§ **What you will do**
Filter the lines below, copying only those with the string "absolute".

[Records from a data collection]
*** Block opens ***
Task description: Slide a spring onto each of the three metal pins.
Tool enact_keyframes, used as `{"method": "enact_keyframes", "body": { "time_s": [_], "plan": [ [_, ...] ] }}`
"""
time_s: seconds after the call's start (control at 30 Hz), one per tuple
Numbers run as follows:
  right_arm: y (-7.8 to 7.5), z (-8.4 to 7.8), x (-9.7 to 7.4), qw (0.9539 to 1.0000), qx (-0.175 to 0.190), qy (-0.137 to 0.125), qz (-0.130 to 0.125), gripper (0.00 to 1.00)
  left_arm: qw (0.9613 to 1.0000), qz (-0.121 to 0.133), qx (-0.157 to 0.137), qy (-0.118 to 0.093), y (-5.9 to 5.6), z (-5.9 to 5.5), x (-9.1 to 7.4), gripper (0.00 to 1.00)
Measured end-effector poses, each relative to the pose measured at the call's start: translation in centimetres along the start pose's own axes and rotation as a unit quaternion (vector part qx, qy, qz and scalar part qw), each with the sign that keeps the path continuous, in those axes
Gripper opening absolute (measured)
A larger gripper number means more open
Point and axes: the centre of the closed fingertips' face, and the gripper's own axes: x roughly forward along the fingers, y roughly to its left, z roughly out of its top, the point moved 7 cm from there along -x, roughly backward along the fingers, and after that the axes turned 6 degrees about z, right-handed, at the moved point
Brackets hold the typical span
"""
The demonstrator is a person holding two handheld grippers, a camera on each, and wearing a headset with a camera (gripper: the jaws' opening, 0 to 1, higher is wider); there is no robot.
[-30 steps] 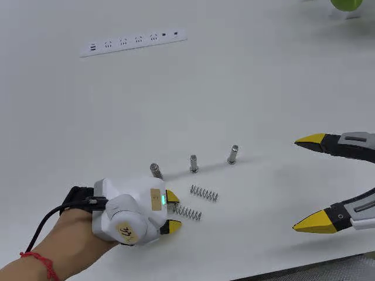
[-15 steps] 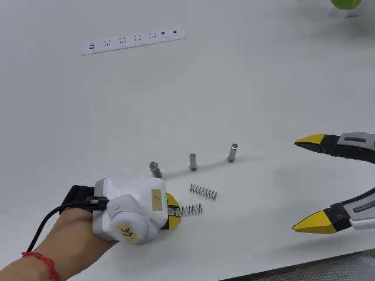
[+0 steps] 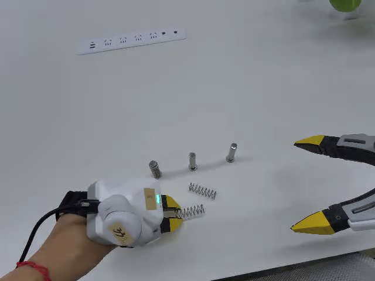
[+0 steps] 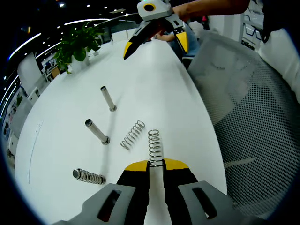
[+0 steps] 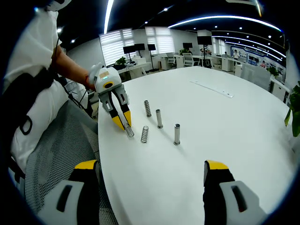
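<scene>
Left gripper (image 3: 173,215) has clamped onto one spring (image 3: 192,211)

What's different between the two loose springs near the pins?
The held spring is pinched at one end by the left gripper; the free spring lies untouched on the table. The held spring points straight out from the jaws; the free spring lies slanted, nearer the pins. Both are bare metal coils of similar length, neither on a pin.
</scene>
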Motion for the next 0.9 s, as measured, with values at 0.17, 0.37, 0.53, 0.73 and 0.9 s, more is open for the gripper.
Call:
{"method": "enact_keyframes", "body": {
  "time_s": [0.17, 0.37, 0.53, 0.73, 0.9],
  "plan": [
    [0.3, 0.5, 0.1, 1.0000, -0.003, -0.003, -0.001, 0.92, 0.9994, 0.008, -0.026, -0.022, -0.1, 0.7, -1.1, 0.11],
    [0.7, 1.7, 0.1, 0.9998, -0.003, -0.020, -0.001, 0.91, 0.9968, 0.026, -0.049, -0.056, 0.3, 1.9, -3.0, 0.11],
    [1.3, 4.0, 0.3, 0.9983, 0.002, -0.057, -0.001, 0.87, 0.9901, 0.049, -0.078, -0.106, 1.0, 3.7, -4.4, 0.10],
    [1.9, 7.3, 1.1, 0.9929, 0.022, -0.117, -0.006, 0.80, 0.9799, 0.073, -0.103, -0.155, 1.7, 5.9, -6.0, 0.10],
    [2.5, 10.1, 1.8, 0.9836, 0.052, -0.173, 0.005, 0.71, 0.9694, 0.089, -0.125, -0.192, 2.2, 7.4, -7.2, 0.10]
  ]
}}
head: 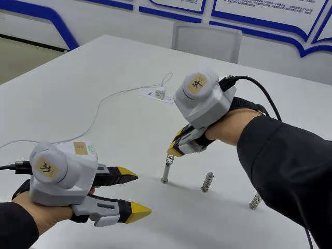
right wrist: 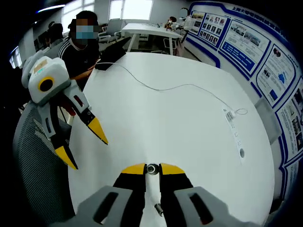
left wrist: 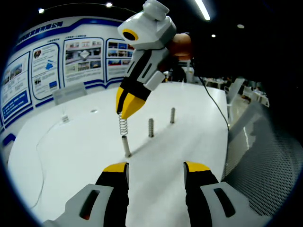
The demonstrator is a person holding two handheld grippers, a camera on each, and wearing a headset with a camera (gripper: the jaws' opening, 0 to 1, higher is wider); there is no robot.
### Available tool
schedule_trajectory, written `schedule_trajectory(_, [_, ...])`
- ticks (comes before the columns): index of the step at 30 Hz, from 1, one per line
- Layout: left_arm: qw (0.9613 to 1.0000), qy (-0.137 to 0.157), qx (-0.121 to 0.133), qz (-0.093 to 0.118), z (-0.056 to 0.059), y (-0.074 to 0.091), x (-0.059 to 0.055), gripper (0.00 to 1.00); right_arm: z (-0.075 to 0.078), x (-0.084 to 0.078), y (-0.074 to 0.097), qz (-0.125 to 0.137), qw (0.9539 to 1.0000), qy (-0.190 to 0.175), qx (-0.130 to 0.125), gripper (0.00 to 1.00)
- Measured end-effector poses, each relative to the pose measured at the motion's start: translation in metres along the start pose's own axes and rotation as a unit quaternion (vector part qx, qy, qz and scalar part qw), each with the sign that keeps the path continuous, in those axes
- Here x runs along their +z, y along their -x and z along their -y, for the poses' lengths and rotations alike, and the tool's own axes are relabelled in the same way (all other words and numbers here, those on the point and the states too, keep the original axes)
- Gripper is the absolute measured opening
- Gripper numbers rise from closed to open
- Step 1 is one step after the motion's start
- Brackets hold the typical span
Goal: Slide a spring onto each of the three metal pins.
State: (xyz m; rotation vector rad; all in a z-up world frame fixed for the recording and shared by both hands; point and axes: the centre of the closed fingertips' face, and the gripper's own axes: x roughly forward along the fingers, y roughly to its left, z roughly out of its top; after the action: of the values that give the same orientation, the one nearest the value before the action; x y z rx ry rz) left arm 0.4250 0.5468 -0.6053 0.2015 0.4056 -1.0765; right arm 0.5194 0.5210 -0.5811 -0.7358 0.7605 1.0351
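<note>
My right gripper [head: 173, 151] is shut on a small coil spring [head: 169, 159], holding it upright with its lower end at the top of a bare metal pin [head: 165, 175]. The left gripper view shows that spring [left wrist: 123, 125] over the pin [left wrist: 127, 146]. In the right gripper view the spring [right wrist: 152, 169] is seen end-on between the yellow tips. Two other pins [head: 207, 181] [head: 255, 201] stand to the right, each wearing a spring. My left gripper [head: 134, 192] hovers open and empty at the lower left, pointing at the pins.
A white cable [head: 98, 109] runs across the white table [head: 78, 83] to a small plug block [head: 160, 93] behind the pins. A chair [head: 207, 39] stands at the far edge. A seated person [right wrist: 85, 47] is beyond the table's side.
</note>
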Motion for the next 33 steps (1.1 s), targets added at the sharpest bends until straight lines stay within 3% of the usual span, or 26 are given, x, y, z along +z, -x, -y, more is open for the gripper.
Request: schedule_trajectory(33, [1.0, 0.003, -0.003, -0.006, 0.001, -0.001, -0.004, 0.47, -0.003, -0.022, -0.038, -0.017, 0.9993, -0.033, 0.007, 0.12])
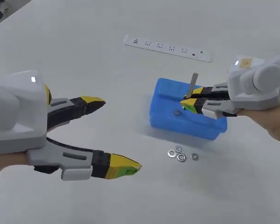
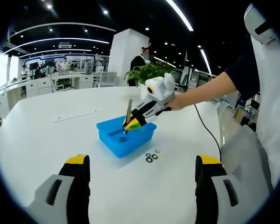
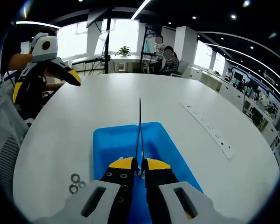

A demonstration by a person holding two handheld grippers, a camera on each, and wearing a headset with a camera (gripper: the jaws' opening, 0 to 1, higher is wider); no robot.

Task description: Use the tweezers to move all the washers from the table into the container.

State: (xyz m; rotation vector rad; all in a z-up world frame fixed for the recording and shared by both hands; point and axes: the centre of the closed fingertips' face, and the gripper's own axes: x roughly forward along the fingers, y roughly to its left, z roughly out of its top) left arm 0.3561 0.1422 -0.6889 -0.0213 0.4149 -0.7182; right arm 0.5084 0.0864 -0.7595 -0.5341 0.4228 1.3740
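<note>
You're holding left tongs (image 1: 117, 135) released | you're clenching tweezers (image 1: 193, 84) in right tongs (image 1: 185, 102) over tub (image 1: 163, 116) | risk: bunched washers (image 1: 179, 154) scattering when you're pinching one.

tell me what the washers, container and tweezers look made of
The washers are probably steel: silvery rings with a dull shine. The container is likely plastic: uniform bright blue with smooth, slightly glossy walls. The tweezers appear to be metal: thin grey-silver blades, finish too small to judge.
</note>
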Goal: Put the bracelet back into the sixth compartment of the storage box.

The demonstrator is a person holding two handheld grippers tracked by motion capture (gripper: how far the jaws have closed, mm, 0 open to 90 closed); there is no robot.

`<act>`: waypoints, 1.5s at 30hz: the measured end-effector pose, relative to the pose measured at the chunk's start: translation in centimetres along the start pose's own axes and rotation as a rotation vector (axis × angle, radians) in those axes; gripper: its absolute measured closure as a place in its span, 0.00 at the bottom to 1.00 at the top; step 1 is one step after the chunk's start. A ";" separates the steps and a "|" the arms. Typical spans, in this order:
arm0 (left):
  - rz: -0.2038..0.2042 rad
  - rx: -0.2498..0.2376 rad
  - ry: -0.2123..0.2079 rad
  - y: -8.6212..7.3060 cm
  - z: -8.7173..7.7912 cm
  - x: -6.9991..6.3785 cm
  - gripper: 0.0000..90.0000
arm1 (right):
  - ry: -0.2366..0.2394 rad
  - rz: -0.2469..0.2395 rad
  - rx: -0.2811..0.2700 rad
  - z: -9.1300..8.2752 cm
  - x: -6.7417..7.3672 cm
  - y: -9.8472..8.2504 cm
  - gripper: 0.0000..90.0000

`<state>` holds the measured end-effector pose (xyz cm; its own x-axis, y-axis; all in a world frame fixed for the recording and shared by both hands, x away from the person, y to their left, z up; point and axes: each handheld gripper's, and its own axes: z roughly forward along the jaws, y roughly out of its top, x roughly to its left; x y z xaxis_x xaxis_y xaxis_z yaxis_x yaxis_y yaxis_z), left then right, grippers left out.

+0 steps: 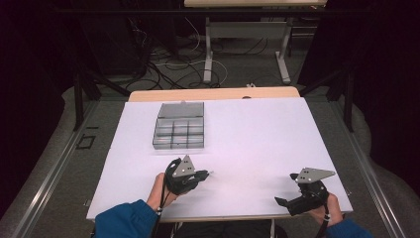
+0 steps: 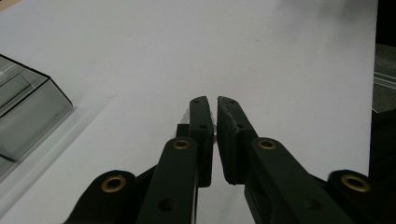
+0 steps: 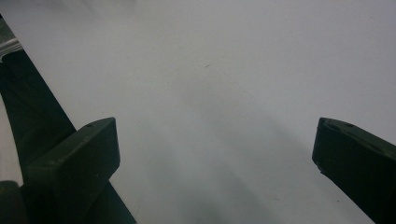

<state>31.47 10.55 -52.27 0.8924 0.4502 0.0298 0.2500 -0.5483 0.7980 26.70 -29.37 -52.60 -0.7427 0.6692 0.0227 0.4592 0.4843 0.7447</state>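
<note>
The small pale piece (image 2: 186, 115) sits pinched in your left gripper (image 2: 215, 105). Its jaws are drawn almost together, with a thin gap where the piece shows through and a ribbed end poking out beside one jaw. It is too small to tell what it is. In the high view a pale tip (image 1: 210, 173) juts from that gripper (image 1: 204, 174), low over the near part of the table (image 1: 257, 134).

Judge it as very light and stiff, probably plastic, and smooth enough to squirt out sideways if you squeeze harder or twist. The hold looks off-centre, toward one jaw's edge, so keep the pressure even and move gently. When you let go, do it low, because a piece this light will likely bounce or roll.

The box (image 1: 179, 126) lies just beyond that gripper, toward the far side of the table. It is grey, lidless or lid laid back, and divided into small compartments. Its clear wall shows at the left edge of the left gripper view (image 2: 28, 112). It looks light and thin-walled, so a nudge would probably slide it on the smooth top. Take it by an outer wall if you must steady it.

Your right gripper (image 3: 215, 149) has its jaws wide apart with nothing between them, resting near the table's front right edge (image 1: 286, 189), well apart from the box.
</note>
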 end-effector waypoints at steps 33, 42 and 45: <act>-0.014 -0.049 0.058 0.0 -2.3 0.4 0.95 | 0.000 -0.001 -0.007 0.0 0.0 0.0 0.00; -0.032 -0.058 0.076 -0.2 -2.9 0.8 0.95 | -0.001 -0.005 -0.007 0.0 0.0 0.0 0.00; -0.024 -0.055 0.086 -0.2 -3.1 1.0 0.95 | -0.003 0.000 -0.008 0.0 0.0 0.0 0.00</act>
<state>31.11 13.25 -50.56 0.8502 0.5230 0.0597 0.2482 -0.4982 0.8308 26.68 -29.34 -52.63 -0.7415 0.6707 0.0207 0.4549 0.4798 0.7503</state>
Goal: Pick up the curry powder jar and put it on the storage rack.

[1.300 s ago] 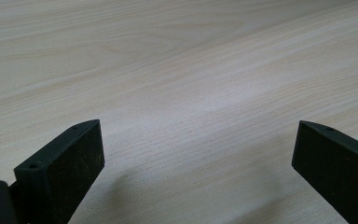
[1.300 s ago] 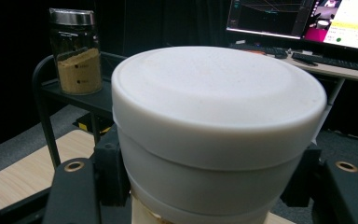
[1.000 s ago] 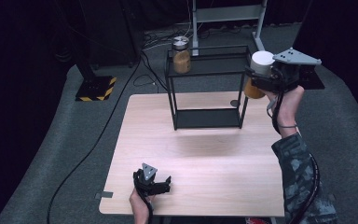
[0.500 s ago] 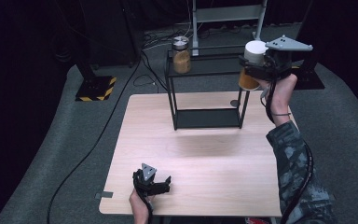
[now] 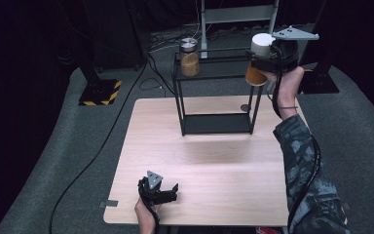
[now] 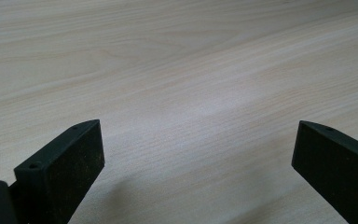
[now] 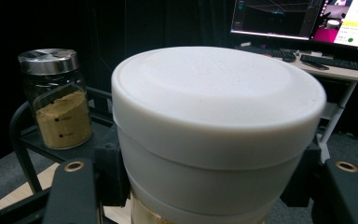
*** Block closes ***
§ **Response below**
Gripper opening absolute (measured)
- Gripper is the absolute measured opening
`<act>`: waypoints, 1.5s at 30hz: the measured end-effector pose, relative to the pose measured at the chunk's start: translation in centimetres along the start pose's own axes and rotation as a rotation vector (axis × angle, radians) in those axes; gripper: its absolute measured closure as a place in its span, 0.00 at the bottom to 1.00 at the top; step 1 is one step after the chunk's start. A ";" separates the steps and a "|" the arms. Typical spans, in this order:

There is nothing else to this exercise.